Retype the data below verbatim; pictures do not belong in the copy.

• Data segment
────

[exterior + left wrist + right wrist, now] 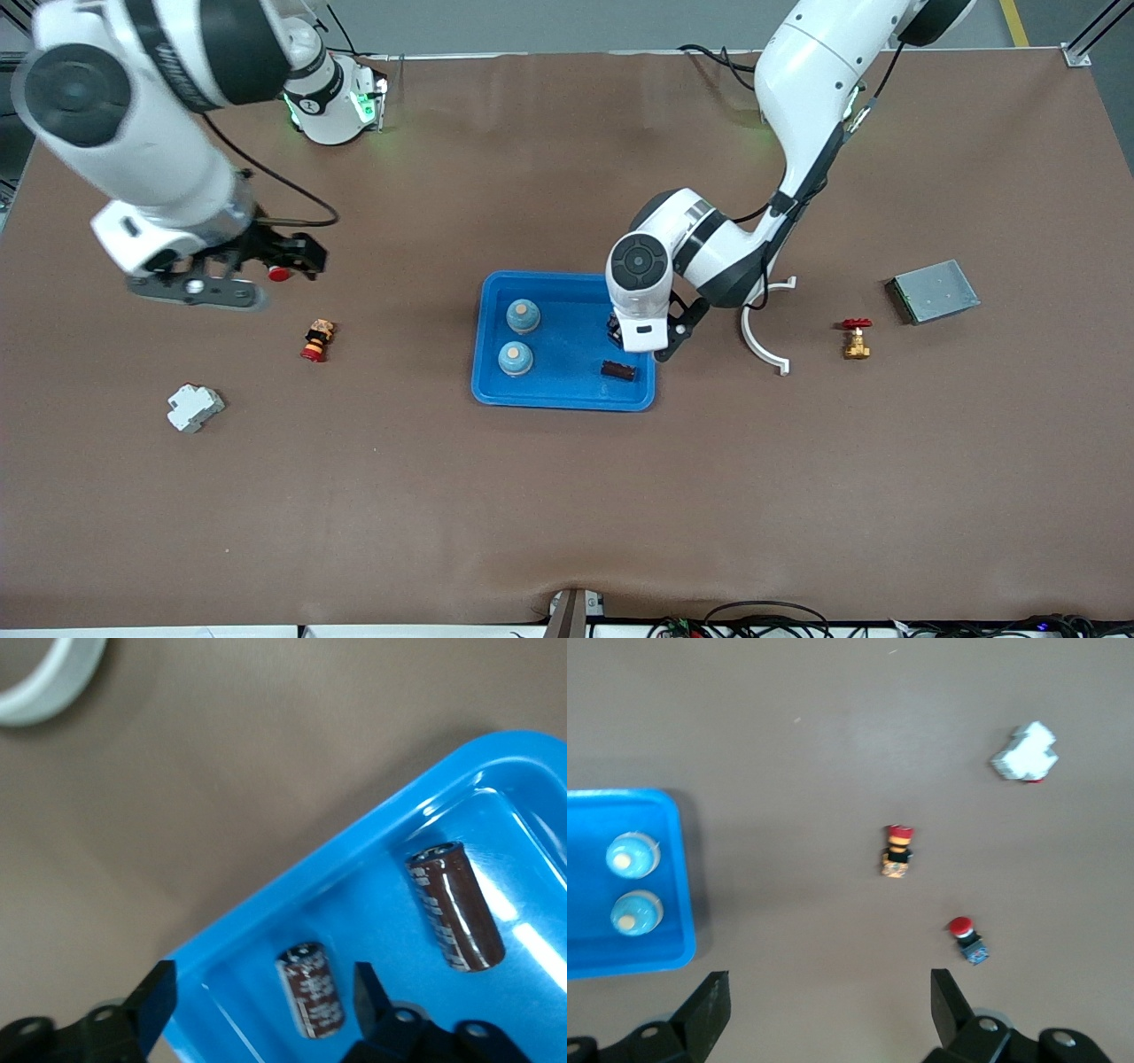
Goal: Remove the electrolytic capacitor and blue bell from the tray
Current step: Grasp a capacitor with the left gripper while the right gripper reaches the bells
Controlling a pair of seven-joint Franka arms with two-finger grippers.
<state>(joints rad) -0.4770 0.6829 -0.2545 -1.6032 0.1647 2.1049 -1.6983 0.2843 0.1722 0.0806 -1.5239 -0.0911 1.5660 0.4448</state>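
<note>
While nothing has left the tray (567, 397) yet, the left arm looks set to start on a capacitor. Near to far on the table: a white breaker-like block (194, 407) lies toward the right arm's end, nearest the front camera; the blue tray sits mid-table with one electrolytic capacitor (617, 369) lying flat near its front corner on the left arm's side, and two blue bells (515, 358) (523, 315) standing one farther than the other along the tray's edge toward the right arm. A second capacitor (311, 989) shows in the left wrist view, just inside the tray rim, and sits between the fingers (376, 997) of the left gripper (614, 330), which is down low over that side of the tray. Its jaws are wide with gaps either side of the capacitor, so no grip yet as far as I can tell. Off the tray, a white curved ring piece (762, 341), a brass valve with red handle (856, 338) and a grey metal box (933, 291) lie toward the left arm's end; a small red-capped part (317, 339) and a red pushbutton (280, 273) lie toward the right arm's end. The right gripper (828, 1001) hangs wide and empty above the table near that pushbutton, arm waiting. Judgement: task at the start, capacitor pick in hand, bell removal untouched.
</note>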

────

• Output
[exterior + left wrist + right wrist, now] 
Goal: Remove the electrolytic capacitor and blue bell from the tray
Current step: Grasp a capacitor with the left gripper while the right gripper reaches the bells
Controlling a pair of seven-joint Franka arms with two-finger grippers.
<state>(joints rad) -0.4770 0.6829 -0.2545 -1.6032 0.1647 2.1049 -1.6983 0.2843 0.1722 0.0806 -1.5239 -0.0911 1.5660 0.4448</state>
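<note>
While nothing has left the tray (567, 397) yet, the left arm looks set to start on a capacitor. Near to far on the table: a white breaker-like block (194, 407) lies toward the right arm's end, nearest the front camera; the blue tray sits mid-table with one electrolytic capacitor (617, 369) lying flat near its front corner on the left arm's side, and two blue bells (515, 358) (523, 315) standing one farther than the other along the tray's edge toward the right arm. A second capacitor (311, 989) shows in the left wrist view, just inside the tray rim, and sits between the fingers (376, 997) of the left gripper (614, 330), which is down low over that side of the tray. Its jaws are wide with gaps either side of the capacitor, so no grip yet as far as I can tell. Off the tray, a white curved ring piece (762, 341), a brass valve with red handle (856, 338) and a grey metal box (933, 291) lie toward the left arm's end; a small red-capped part (317, 339) and a red pushbutton (280, 273) lie toward the right arm's end. The right gripper (828, 1001) hangs wide and empty above the table near that pushbutton, arm waiting. Judgement: task at the start, capacitor pick in hand, bell removal untouched.
</note>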

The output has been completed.